# Witch Hazel in soap?



## FOhoarder (Nov 21, 2012)

I was doing some research trying to find information so I can make an acne bar for my teenage son and found more than once someone recommending putting witch hazel for some of your water amount.  Has anyone done this?  Do any of the benefits survive the process?  I know store bought witch hazel has alcohol in it so wouldn't this cause a problem with the lye?  Thanks ladies and gents!


----------



## AlchemyandAshes (Nov 21, 2012)

You could make a decoction (strong brew) of Witch Hazel (the herb) and use it as a toner. I guess you could also infuse some Olive Oil with it and soap it. I don't know how many of the beneficial constituents would survive the lye process, but its worth a try. You may want to research the constituents (tannins, phenolics, flavonoids, etc) individually to see how they hold up in a high alkaline environment.
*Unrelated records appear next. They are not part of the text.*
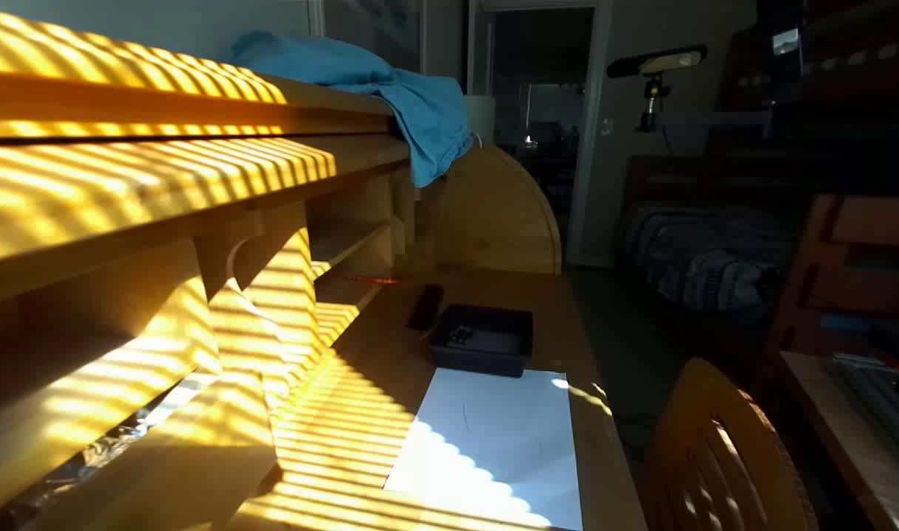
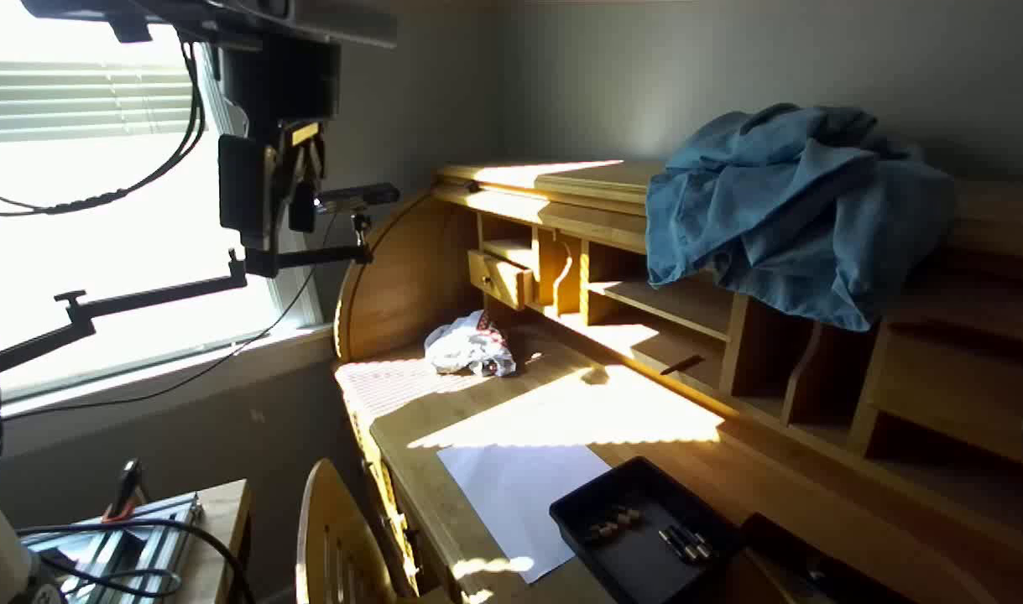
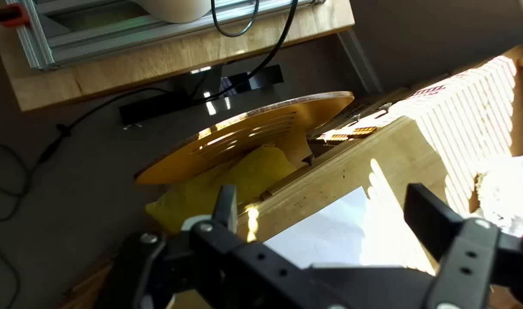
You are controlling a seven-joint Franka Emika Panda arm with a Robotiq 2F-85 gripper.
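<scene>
The fingers (image 3: 433,218) stand wide apart and empty, so no grasp appears made yet. Well below them, white paper (image 3: 325,229) lies on the table (image 3: 300,204), a black tray (image 2: 633,569) holding small pieces (image 2: 687,545) beside it.

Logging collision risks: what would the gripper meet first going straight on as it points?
Likely the desk near its front edge, possibly the chair; depth below the gripper is unclear.

Home: apparently a bedroom and study in one
Bed (image 1: 685,236): rumpled, striped bedding (image 1: 729,276), in dim light
Desk (image 2: 780,478): wooden roll-top with pigeonholes (image 2: 662,312) and a small drawer (image 2: 496,278)
Chair (image 1: 729,450): wooden, slotted back
Window (image 2: 100,252): slatted blinds (image 2: 41,101)
</scene>
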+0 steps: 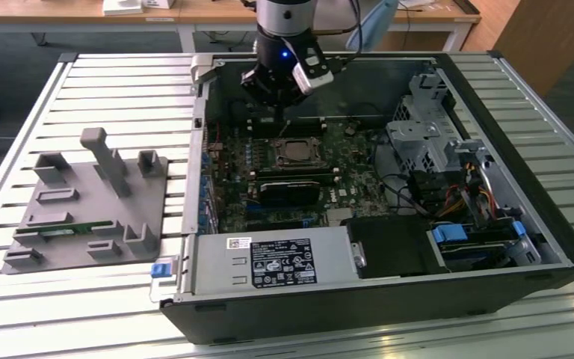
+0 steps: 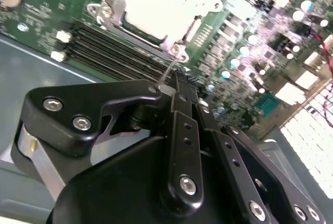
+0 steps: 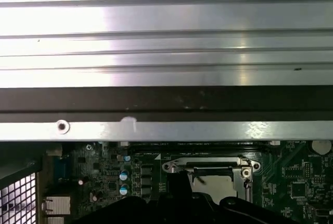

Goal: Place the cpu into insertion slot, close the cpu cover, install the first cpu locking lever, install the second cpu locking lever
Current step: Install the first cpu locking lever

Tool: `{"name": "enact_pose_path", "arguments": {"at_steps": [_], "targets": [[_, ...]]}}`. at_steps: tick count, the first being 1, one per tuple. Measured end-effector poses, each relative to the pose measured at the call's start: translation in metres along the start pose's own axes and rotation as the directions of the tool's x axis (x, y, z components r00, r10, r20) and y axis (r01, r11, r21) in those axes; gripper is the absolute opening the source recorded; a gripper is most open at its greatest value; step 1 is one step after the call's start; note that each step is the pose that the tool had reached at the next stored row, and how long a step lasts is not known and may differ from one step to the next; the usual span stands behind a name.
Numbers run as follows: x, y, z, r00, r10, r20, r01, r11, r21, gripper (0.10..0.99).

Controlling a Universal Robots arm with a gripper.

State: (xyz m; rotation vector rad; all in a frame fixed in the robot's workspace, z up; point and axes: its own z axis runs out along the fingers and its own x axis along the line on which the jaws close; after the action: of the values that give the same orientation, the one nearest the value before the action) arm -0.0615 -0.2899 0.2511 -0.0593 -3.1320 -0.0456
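The cpu (image 2: 156, 5) lies in the insertion slot (image 1: 295, 152), its pale metal face showing. The silver cpu cover (image 2: 115, 5) lies flat around it as a frame. In the first wrist view, the cpu (image 3: 218, 185) and cover (image 3: 208, 165) sit just beyond the dark fingers. My gripper (image 2: 177, 78) hovers at the socket's edge with its black fingers shut together. A thin wire locking lever (image 2: 167, 72) runs from the socket corner up to the fingertips; I cannot tell whether it is pinched. In the exterior view the gripper (image 1: 277, 112) hangs over the far side of the socket.
The open computer case (image 1: 526, 247) lies on a slatted metal table (image 1: 117, 90). Memory slots (image 2: 114, 52) flank the socket, and a black graphics card (image 1: 287, 191) lies on its near side. A grey fixture (image 1: 87, 202) stands on the exterior view's left. Drive bays and cables (image 1: 447, 164) fill the right.
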Motion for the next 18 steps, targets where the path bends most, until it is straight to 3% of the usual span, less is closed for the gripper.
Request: {"name": "enact_pose_path", "arguments": {"at_steps": [4,5,9,14,18], "targets": [[-0.0083,0.0002,0.0002,1.0,0.0,0.0,0.0,1.0,-0.001,0.106],[-0.0083,0.0001,0.0003,1.0,0.0,-0.0003,0.0,1.0,-0.006,0.106],[-0.0084,-0.0022,0.0008,1.0,-0.001,-0.0028,0.001,0.9973,-0.073,0.106],[-0.0085,-0.0025,0.0042,1.0,-0.003,0.0082,0.004,0.9972,-0.074,0.106],[-0.0085,-0.0036,0.007,0.9999,-0.008,0.0134,0.009,0.9977,-0.067,0.106]]}}
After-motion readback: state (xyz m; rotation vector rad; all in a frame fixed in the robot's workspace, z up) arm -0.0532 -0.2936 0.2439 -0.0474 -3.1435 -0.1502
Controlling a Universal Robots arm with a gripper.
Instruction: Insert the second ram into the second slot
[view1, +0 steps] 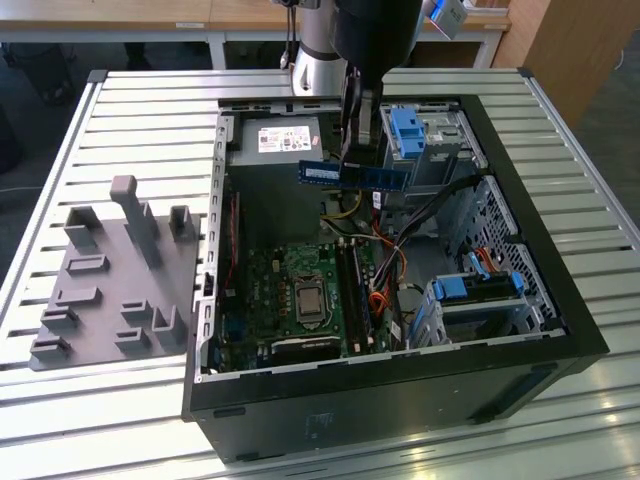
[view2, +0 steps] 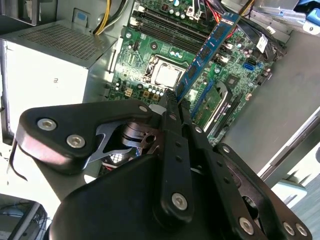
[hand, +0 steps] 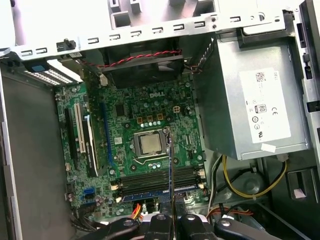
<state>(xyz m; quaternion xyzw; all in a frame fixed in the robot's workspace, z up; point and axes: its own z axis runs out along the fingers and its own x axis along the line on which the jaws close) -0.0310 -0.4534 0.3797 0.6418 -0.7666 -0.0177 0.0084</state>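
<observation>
The second ram (view1: 355, 175), a thin blue board with a white label, hangs level above the open computer case (view1: 520, 300), over its rear half. My gripper (view1: 352, 150) comes down from above and is shut on the ram's middle. In the second wrist view the ram (view2: 207, 52) sticks out from the gripper (view2: 175, 100) over the green motherboard (view2: 165, 45). In the first wrist view the ram (hand: 170, 165) shows edge-on, above the row of dark memory slots (hand: 150, 181) beside the processor socket (hand: 150, 144). The gripper (hand: 172, 220) is well above the board.
A grey power supply (view1: 290, 140) fills the case's rear corner. Blue drive-bay latches (view1: 405, 130) and a lower drive cage (view1: 480, 290) stand on the exterior view's right. Loose cables (view1: 390, 260) run beside the slots. A grey fixture plate (view1: 110, 280) lies on the slatted table at the exterior view's left.
</observation>
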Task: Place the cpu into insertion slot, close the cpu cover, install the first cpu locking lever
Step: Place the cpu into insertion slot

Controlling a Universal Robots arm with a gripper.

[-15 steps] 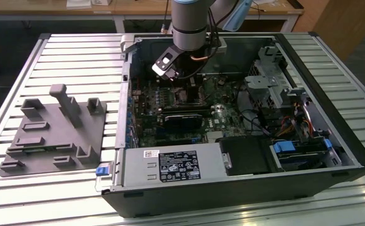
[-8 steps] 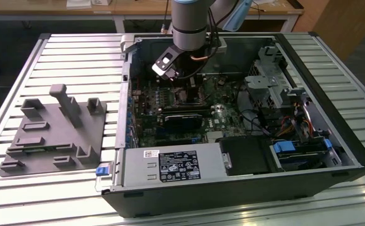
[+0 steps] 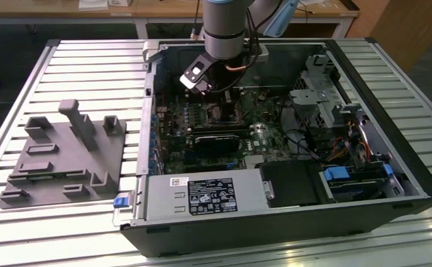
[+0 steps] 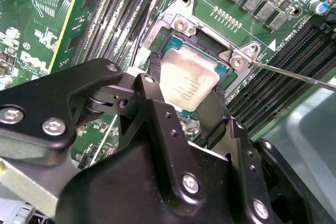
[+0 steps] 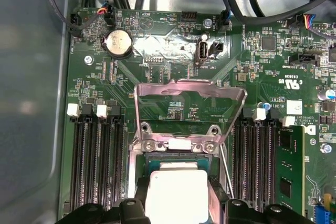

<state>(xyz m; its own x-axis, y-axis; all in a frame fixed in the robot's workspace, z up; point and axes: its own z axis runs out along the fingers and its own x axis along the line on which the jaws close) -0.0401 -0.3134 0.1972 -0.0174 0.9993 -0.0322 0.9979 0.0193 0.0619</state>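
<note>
Pinching cpu in gripper, just above insertion slot; cpu cover raised open.

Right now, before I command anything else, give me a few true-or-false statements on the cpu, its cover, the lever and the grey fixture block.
1. The cpu sits between the jaws of the gripper. True.
2. The cpu cover lies shut over the insertion slot. False: it stands swung open from its hinge.
3. A thin metal lever juts free beside the slot. True.
4. The grey fixture block is inside the computer case. False: it lies on the slatted table, on the exterior view's left of the case.
</note>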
Here's some info from Wiki:
The main constituents of the witch hazel extract include tannins, gallic acid, phenolics such as catechins, proanthocyanins, flavonoids (kaempferol, quercetin), as well as essential oils (carvacrol, eugenol, hexenol), choline, and saponins.[citation needed] Distilled witch hazel sold in drug stores and pharmacies typically contains no tannin.[citation needed] Witch hazel is mainly used externally on sores, bruises, and swelling, and witch hazel hydrosol is used in skin care (e.g., as an astringent and anti-oxidant potentially useful in fighting acne).[1] It is often also used as a natural remedy for psoriasis and eczema, in aftershave and in-grown nail applications and to prevent facial sweating and cracked/blistered skin, and for treating insect bites, poison ivy, and hemorrhoids, with evidence lacking for further reported uses including GI maladies (diarrhea, coughing up/vomiting blood), general infections such colds and the specific infection tuberculosis, as well as eye inflammation, bruising, and varicose veins.[7]


----------



## FOhoarder (Nov 21, 2012)

Thanks for the info Shawnee!     the herb route sounds like a good way to go. I was going to do an herb infusion anyway so Ill look into that.


----------



## Hina Charania (Nov 23, 2012)

Hi,

I made the mistake of adding witch hazel to my water content and then adding lye to it once. The liquid almost boiled over which is not good as it is quite hot and caustic no matter how much cover you have used to protect your surfaces.

I think a better idea would be to decrease the water amount when adding the lye at the initial cold process stage and then adding witch hazel in the same amount once the soap comes to trace. Witch hazel when used that way made a nice mild soap. However using it as a toner instead of adding it to soap specifically for acne would be better I believe.

Best of luck

HC


----------



## AlchemyandAshes (Nov 23, 2012)

Hina Charania said:
			
		

> Hi,
> 
> I made the mistake of adding witch hazel to my water content and then adding lye to it once. The liquid almost boiled over which is not good as it is quite hot and caustic no matter how much cover you have used to protect your surfaces.
> 
> ...


Did you add Witch Hazel Extract like is found in drugstores to your lye solution? If so, I'm sure it was the alcohol content that caused the problem. I'm specifically referring to using the raw herb bark and either brewing it like a tea or infusing oils with it.


----------



## Hausfrau007 (Nov 23, 2012)

I'm afraid no soap on this planet will help acne, nor will any creams or toners. I've had acne since I was 14 (I'm 47 now), and whatever you use works at first, and once your skin gets used to it, it fades. Witch hazel indeed works for a (short) while if applied as a toner after washing, but it doesn't stem the pimples for long. I've tried Accutane, ProActive, you name it. I've heard people say that pimples come from the inside, but I doubt even the best diet could cure acne. It just doesn't work. 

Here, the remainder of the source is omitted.